Our innate desire is to find others to want us and to be accepted. That is why feeling loved is just so great. It is in our DNA for our species to survive. The trouble is that when we do not feel loved, it affects us more than anything else. In our pursuit of the need to be loved, however, most of us fail to recognize that we have a parallel need: the need to love and care for others. This desire is just as strong as the need to be loved and nurtured. The desire to love and care for others is hard-wired and deep-seated because the fulfillment of this desire enhances our happiness levels. Expressing love or compassion for others benefits not just the recipient of affection, but also the person who delivers it.

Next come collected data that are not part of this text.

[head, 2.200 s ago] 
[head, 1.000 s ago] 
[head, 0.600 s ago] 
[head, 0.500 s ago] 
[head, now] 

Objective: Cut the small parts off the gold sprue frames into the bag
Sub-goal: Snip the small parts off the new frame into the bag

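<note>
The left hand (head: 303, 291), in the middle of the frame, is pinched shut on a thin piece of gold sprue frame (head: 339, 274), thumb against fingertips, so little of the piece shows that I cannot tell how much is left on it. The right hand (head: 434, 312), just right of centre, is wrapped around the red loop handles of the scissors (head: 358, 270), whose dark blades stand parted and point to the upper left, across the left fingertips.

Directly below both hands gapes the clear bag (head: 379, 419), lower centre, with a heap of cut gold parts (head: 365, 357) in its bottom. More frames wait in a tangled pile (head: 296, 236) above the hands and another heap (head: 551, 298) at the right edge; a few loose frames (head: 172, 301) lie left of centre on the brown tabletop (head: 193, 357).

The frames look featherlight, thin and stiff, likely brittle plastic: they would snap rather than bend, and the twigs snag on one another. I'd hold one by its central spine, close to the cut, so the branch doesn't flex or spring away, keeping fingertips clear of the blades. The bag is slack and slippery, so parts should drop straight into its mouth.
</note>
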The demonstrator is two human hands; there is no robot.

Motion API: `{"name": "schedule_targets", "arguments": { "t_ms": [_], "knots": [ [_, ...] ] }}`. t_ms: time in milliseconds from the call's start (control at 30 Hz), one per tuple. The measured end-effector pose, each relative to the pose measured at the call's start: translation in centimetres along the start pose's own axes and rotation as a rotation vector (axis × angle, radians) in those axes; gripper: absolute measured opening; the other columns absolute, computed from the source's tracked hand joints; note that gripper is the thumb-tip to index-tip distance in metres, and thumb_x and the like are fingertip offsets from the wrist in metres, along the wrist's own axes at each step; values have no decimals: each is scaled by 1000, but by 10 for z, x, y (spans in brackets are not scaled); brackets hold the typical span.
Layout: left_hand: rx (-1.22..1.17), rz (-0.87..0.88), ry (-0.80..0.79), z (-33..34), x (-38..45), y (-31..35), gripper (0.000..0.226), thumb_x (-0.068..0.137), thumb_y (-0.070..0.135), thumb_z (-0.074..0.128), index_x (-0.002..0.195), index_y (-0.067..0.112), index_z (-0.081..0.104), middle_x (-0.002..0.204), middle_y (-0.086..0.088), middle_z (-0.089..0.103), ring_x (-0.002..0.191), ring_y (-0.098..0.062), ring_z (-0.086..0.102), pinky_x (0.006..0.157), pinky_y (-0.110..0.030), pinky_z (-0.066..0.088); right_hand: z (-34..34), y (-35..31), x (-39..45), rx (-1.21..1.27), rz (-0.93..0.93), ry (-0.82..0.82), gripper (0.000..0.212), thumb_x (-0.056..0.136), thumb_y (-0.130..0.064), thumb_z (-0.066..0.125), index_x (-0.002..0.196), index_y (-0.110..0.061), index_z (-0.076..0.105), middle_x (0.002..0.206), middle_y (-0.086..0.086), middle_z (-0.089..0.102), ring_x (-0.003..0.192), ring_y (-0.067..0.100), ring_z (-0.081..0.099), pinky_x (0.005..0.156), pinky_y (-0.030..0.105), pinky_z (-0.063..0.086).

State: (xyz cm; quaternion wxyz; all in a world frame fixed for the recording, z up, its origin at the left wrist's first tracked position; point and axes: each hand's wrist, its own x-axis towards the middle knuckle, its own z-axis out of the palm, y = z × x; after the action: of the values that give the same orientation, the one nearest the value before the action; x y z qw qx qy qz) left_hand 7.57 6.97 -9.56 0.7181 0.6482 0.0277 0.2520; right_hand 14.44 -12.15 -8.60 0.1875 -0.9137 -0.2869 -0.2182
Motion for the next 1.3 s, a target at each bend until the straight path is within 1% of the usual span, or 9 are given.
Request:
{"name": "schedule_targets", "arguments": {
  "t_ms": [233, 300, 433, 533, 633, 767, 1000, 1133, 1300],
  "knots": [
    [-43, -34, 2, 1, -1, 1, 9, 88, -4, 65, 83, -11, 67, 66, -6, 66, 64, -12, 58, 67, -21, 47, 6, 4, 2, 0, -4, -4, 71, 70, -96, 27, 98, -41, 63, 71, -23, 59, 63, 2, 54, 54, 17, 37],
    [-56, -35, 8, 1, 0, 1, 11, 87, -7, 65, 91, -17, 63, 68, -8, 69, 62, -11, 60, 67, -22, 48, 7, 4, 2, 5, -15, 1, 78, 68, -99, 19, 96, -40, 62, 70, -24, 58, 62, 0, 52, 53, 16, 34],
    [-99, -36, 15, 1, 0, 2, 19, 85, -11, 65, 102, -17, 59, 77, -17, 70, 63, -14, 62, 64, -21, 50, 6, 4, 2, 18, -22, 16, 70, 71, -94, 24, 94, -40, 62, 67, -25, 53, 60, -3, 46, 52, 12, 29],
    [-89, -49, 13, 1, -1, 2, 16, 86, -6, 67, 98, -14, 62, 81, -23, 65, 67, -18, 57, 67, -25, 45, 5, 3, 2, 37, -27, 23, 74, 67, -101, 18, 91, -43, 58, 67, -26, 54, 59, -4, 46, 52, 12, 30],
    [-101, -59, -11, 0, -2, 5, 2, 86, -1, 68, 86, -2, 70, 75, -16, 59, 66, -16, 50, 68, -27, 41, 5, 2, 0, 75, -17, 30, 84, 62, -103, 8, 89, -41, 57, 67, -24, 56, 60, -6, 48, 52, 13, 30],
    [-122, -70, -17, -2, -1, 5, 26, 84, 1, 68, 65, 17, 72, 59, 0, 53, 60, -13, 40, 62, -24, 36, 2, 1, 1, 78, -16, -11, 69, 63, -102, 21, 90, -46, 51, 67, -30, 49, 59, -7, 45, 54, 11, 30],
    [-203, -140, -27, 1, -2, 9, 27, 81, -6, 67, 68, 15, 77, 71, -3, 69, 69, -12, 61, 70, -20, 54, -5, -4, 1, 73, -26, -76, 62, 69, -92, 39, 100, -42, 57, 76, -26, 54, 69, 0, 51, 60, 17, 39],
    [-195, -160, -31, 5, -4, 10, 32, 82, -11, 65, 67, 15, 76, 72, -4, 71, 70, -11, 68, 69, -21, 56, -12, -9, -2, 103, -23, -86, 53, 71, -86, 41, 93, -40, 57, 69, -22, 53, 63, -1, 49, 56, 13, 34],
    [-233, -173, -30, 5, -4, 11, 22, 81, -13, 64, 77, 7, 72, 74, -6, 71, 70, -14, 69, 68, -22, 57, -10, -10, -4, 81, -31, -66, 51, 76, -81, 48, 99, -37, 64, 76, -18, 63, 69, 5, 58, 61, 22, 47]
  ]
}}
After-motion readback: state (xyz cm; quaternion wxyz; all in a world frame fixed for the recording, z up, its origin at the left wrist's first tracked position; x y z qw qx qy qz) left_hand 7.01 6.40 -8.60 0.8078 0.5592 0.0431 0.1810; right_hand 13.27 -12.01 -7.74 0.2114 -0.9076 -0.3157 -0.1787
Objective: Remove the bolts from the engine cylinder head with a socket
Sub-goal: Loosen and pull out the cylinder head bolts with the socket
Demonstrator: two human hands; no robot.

Jesus too is asking these questions of you today. Do you love me? Why don’t you love me? Why don’t you love me anymore? What have I done to you? What have I not done for you? What is it that you are wanting from me? Is it because I have not given you the things you desire or asked me for? What is your response to each of those questions? Why do you think your answers or response is important to Him?
In St. Johns 21, Jesus asked the same question to one of his disciples not once but three times. Jesus questioned Peter about his love for Him. He said to Simon Peter, “Do you love me?” “Simon son of John, do you truly love me more than these?” Jesus emphasized the importance of Peter’s love and unswerving obedience to Him as necessary for his future ministry. Each time Peter answered in the affirmative, Jesus followed up with the command for Peter to feed His sheep. Instead of returning to a life of fishing, Jesus was reminding Peter that he was a “fisher of men.”
His meaning is that, if Peter truly loves his Master, he is to shepherd and care for those who belong to Him. His words revealed Peter’s role as the leader of the new Church, the Body of Christ there in Jerusalem that will be responsible for spreading the gospel after His ascension into heaven. It is possible that by His repeated question – Do you love me? Jesus was subtly reminding Peter of his three denials. There is no doubt those denials and how he felt when Jesus turned to look at him at that moment, were seared deeply into Peter’s mind.
It seemed that Jesus was trying to get Peter to understand that he must love Him unconditionally to be the leader God was calling him to be. Whatever the reason for the three-fold “do you love me?” question, Jesus was impressing on Peter how important his new role of tending the flock of Christ’s followers would be. Jesus wanted to make sure Peter understood this vital charge He was tasking him with and the ultimate reason for it, to follow Him and glorify God.
Jesus’ question to us – “Do you love me?” also beckons a response. What is your response today? What will your answer be? It is not enough for us or for you to say Jesus loves me, the Bible tells me so, but what does it mean for us to answer that same question if Jesus were to ask us? What would you say if Jesus was to ask you that question? When Jesus asked Peter “Do you love Me?” he said to Him, “Lord, “You know all things; You know that I love You.” It was followed by a command – “Tend My sheep”, Peter was given a task, he had a responsibility, he had a duty to perform.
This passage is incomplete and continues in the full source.